## What to do
Reproduce each line of the following material exactly, omitting the images.

## Information
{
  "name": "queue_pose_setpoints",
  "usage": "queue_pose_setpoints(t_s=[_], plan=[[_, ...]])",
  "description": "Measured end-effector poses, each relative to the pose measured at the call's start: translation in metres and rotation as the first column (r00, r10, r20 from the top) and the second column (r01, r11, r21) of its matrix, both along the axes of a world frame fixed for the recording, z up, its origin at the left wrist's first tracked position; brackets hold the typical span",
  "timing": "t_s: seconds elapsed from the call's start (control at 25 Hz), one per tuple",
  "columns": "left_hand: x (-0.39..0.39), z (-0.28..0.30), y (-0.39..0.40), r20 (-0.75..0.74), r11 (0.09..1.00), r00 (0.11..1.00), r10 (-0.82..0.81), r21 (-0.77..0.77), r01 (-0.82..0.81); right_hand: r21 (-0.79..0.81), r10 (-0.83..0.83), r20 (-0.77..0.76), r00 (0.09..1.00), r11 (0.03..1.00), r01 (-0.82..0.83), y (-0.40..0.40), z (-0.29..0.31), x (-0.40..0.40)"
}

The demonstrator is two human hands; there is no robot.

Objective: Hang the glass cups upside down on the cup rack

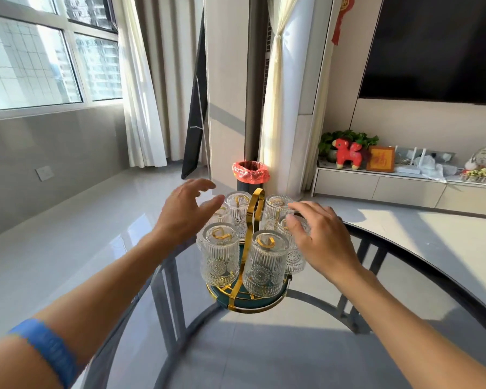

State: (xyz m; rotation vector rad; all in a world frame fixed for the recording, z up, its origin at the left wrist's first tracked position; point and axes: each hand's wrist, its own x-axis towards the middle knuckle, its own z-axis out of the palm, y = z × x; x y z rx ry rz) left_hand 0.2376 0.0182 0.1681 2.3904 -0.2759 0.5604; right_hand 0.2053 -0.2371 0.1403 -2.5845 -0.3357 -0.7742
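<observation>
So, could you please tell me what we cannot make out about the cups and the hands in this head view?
- Mid-left cup: mostly hidden behind the left hand; its seating cannot be judged.
- Mid-right cup: the right hand covers its top; touching or hovering cannot be told.
- Cup rack pegs: only gold tips show through the glass.
- Rack base: far side hidden by cups.

A: We log six clear ribbed glass cups (265,262), each with a pressed floral medallion, all upside down on the cup rack (254,242).

B: We confirm. Bases face up, and a gold peg tip shows through each base. The rack has a gold looped handle at centre and a round dark teal tray with gold trim, standing on the glass bench (264,346).
</observation>
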Motion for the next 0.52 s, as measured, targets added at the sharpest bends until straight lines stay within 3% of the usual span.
queue_pose_setpoints(t_s=[0.08, 0.16, 0.32, 0.52], plan=[[-0.031, -0.011, 0.002, 0.143, 0.936, 0.961, -0.236, 0.299, 0.185, -0.131, 0.128, 0.086, 0.988, 0.985, -0.116, 0.016, -0.003, -0.025], [-0.052, -0.034, 0.004, 0.079, 0.857, 0.937, -0.341, 0.437, 0.275, -0.238, 0.186, 0.033, 0.982, 0.956, -0.173, 0.027, -0.012, -0.037], [-0.077, -0.048, 0.013, 0.015, 0.912, 0.969, -0.246, 0.343, 0.226, -0.248, 0.132, -0.090, 0.987, 0.957, -0.151, 0.030, -0.022, -0.054], [-0.091, -0.041, 0.011, -0.039, 0.884, 0.979, -0.202, 0.422, 0.200, -0.241, 0.117, -0.168, 0.979, 0.958, -0.155, 0.034, -0.016, -0.074]])
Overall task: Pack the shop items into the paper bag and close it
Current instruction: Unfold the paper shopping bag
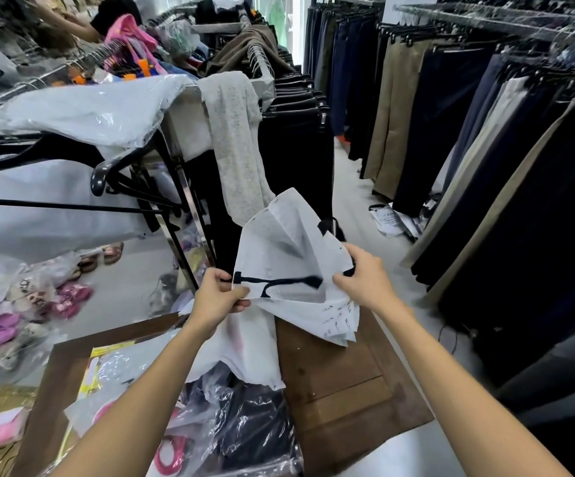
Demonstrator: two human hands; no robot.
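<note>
Two hands (215,297) (365,277) grip white bag (289,256) over brown table (341,380), btwn trouser racks (485,115).

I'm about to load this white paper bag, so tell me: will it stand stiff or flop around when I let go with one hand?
Probably floppy: the white paper bag is crumpled and sagging between the left hand and right hand. It likely weighs little, since pinched edges alone hold it up. It may tear if tugged, as the paper looks thin and creased.
</note>
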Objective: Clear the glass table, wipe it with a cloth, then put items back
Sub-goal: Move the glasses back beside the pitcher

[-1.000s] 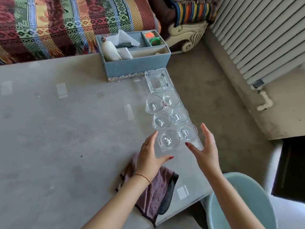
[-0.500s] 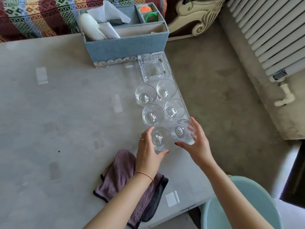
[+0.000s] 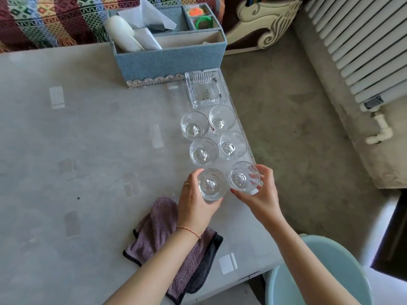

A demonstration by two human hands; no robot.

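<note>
Glass tumblers [image 3: 212,183] [image 3: 243,177], one gripped per hand [image 3: 196,202] [image 3: 261,195], beside four more [image 3: 213,137].

The glasses [image 3: 199,150] and the ribbed dish [image 3: 206,89] are clear. The cloth [image 3: 158,227] is mauve with a black edge. The box [image 3: 171,62] is dusty blue, trimmed with pale lace. The blanket [image 3: 50,18] runs in maroon, green, blue and yellow woven bands. The basin [image 3: 343,260] is pale blue, the radiator [image 3: 361,45] white.
</note>
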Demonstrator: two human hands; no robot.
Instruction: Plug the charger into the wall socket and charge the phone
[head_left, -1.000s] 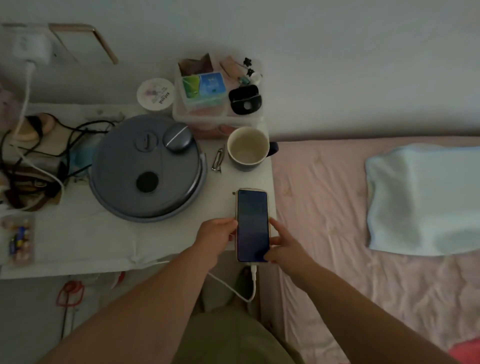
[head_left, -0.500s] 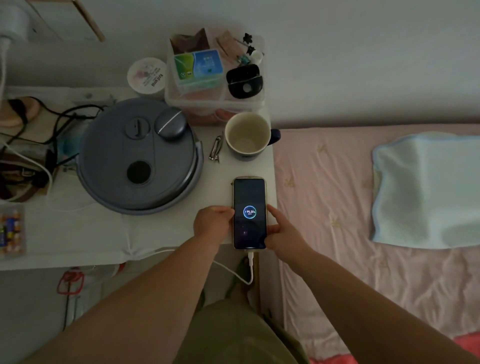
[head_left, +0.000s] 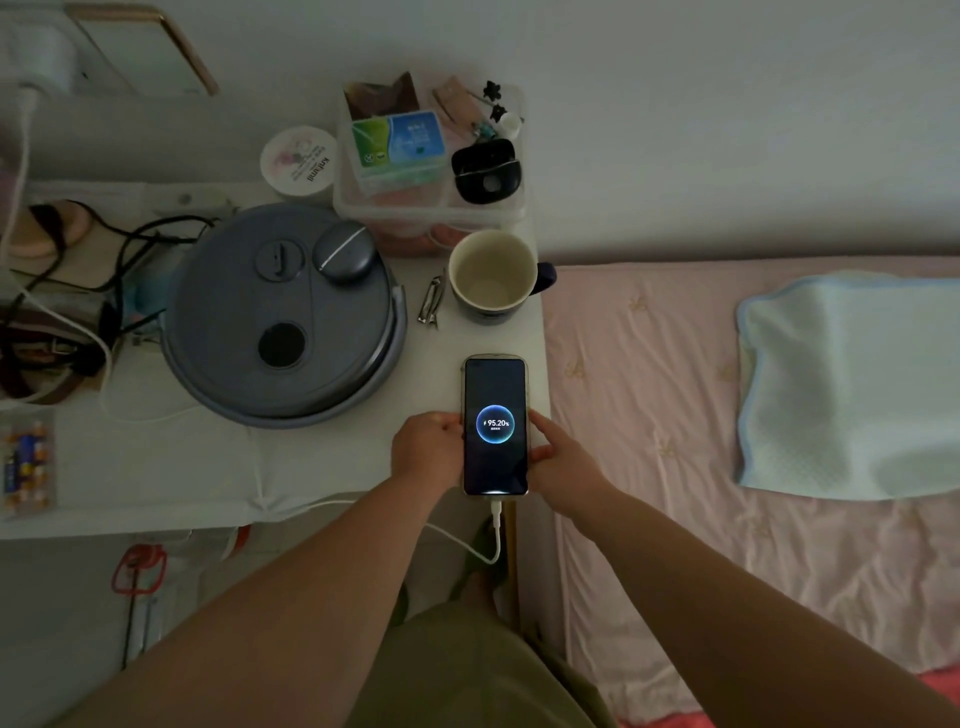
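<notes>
The phone (head_left: 495, 384) lies face up near the right front corner of the white table (head_left: 156, 467). Its screen is lit with a blue ring reading 95.20%. My left hand (head_left: 426, 452) grips its left edge and my right hand (head_left: 558, 457) grips its right edge. A white cable (head_left: 496, 535) is plugged into the phone's bottom end, loops below the table edge and runs left. At the far upper left, a white charger (head_left: 36, 57) sits on the wall with a white cord hanging from it.
A round grey device (head_left: 234, 364) fills the table's middle. Behind the phone stand a mug (head_left: 491, 275) and a metal clip (head_left: 431, 304); a clear box of small items (head_left: 431, 156) is at the wall. Tangled black cables (head_left: 78, 291) lie left. The pink bed (head_left: 675, 389) adjoins on the right.
The phone's screen went from dark to lit with the charging ring. The view has shifted slightly; both hands stay on the phone's edges.
</notes>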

## Written answer
{
  "name": "queue_pose_setpoints",
  "usage": "queue_pose_setpoints(t_s=[_], plan=[[_, ...]])",
  "description": "Measured end-effector poses, each relative to the pose measured at the call's start: translation in metres and rotation as the first column (r00, r10, r20 from the top) and the second column (r01, r11, r21) of its matrix, both along the axes of a world frame fixed for the recording, z up, its origin at the left wrist's first tracked position; brackets hold the typical span",
  "timing": "t_s: seconds elapsed from the call's start (control at 25 Hz), one per tuple",
  "columns": "left_hand: x (-0.39..0.39), z (-0.28..0.30), y (-0.39..0.40), r20 (-0.75..0.74), r11 (0.09..1.00), r00 (0.11..1.00), r10 (-0.82..0.81), r21 (-0.77..0.77), r01 (-0.82..0.81); right_hand: r21 (-0.79..0.81), r10 (-0.83..0.83), r20 (-0.77..0.76), r00 (0.09..1.00), r11 (0.03..1.00), r01 (-0.82..0.83), y (-0.40..0.40), z (-0.29..0.31), x (-0.40..0.40)"
}

The demonstrator is two human hands; there is no robot.

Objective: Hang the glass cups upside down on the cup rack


State: (xyz m; rotation vector rad; all in a world frame fixed for the recording, z up, its origin at the left wrist's first tracked position; point and axes: each hand's wrist, its own x-axis towards the middle knuckle, its own z-axis out of the palm, y = z × x; x y z rx ry rz) left_hand 0.2376 0.0182 0.1681 2.3904 -0.2759 0.5604; right_hand 0.2053 -0.2371 0.1403 -2.5845 -0.3357 -0.7742
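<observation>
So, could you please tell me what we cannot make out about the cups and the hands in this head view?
- Mid-left cup: mostly hidden behind the left hand; its seating cannot be judged.
- Mid-right cup: the right hand covers its top; touching or hovering cannot be told.
- Cup rack pegs: only gold tips show through the glass.
- Rack base: far side hidden by cups.

A: We log six clear ribbed glass cups (265,262), each with a pressed floral medallion, all upside down on the cup rack (254,242).

B: We confirm. Bases face up, and a gold peg tip shows through each base. The rack has a gold looped handle at centre and a round dark teal tray with gold trim, standing on the glass bench (264,346).
</observation>
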Motion for the next 0.52 s, as measured, targets added at the sharpest bends until straight lines stay within 3% of the usual span.
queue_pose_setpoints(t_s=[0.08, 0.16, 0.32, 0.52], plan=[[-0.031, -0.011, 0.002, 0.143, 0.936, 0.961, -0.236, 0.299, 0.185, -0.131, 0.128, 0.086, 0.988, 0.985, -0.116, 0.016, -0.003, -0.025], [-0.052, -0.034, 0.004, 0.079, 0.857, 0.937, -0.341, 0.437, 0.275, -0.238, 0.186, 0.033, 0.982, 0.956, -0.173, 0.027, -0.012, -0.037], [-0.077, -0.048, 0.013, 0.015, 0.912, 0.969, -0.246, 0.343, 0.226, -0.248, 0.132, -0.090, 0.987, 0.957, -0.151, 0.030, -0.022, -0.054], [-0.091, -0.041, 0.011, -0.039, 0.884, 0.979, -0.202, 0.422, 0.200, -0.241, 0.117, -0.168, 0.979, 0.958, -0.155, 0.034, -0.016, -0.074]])
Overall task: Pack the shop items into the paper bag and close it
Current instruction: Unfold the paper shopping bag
Demonstrator: two human hands; no robot.
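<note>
Two hands (215,297) (365,277) grip white bag (289,256) over brown table (341,380), btwn trouser racks (485,115).

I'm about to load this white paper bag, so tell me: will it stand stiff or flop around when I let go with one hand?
Probably floppy: the white paper bag is crumpled and sagging between the left hand and right hand. It likely weighs little, since pinched edges alone hold it up. It may tear if tugged, as the paper looks thin and creased.
</note>
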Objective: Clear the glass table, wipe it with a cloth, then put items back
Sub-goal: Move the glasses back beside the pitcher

[-1.000s] 
[-0.500s] 
[+0.000s] 

A demonstration by two human hands; no robot.

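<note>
Glass tumblers [image 3: 212,183] [image 3: 243,177], one gripped per hand [image 3: 196,202] [image 3: 261,195], beside four more [image 3: 213,137].

The glasses [image 3: 199,150] and the ribbed dish [image 3: 206,89] are clear. The cloth [image 3: 158,227] is mauve with a black edge. The box [image 3: 171,62] is dusty blue, trimmed with pale lace. The blanket [image 3: 50,18] runs in maroon, green, blue and yellow woven bands. The basin [image 3: 343,260] is pale blue, the radiator [image 3: 361,45] white.
</note>
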Demonstrator: two human hands; no robot.
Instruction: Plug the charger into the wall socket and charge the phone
[head_left, -1.000s] 
[head_left, -0.500s] 
[head_left, +0.000s] 
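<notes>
The phone (head_left: 495, 384) lies face up near the right front corner of the white table (head_left: 156, 467). Its screen is lit with a blue ring reading 95.20%. My left hand (head_left: 426, 452) grips its left edge and my right hand (head_left: 558, 457) grips its right edge. A white cable (head_left: 496, 535) is plugged into the phone's bottom end, loops below the table edge and runs left. At the far upper left, a white charger (head_left: 36, 57) sits on the wall with a white cord hanging from it.
A round grey device (head_left: 234, 364) fills the table's middle. Behind the phone stand a mug (head_left: 491, 275) and a metal clip (head_left: 431, 304); a clear box of small items (head_left: 431, 156) is at the wall. Tangled black cables (head_left: 78, 291) lie left. The pink bed (head_left: 675, 389) adjoins on the right.
The phone's screen went from dark to lit with the charging ring. The view has shifted slightly; both hands stay on the phone's edges.
</notes>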

This finishes the answer to the exercise.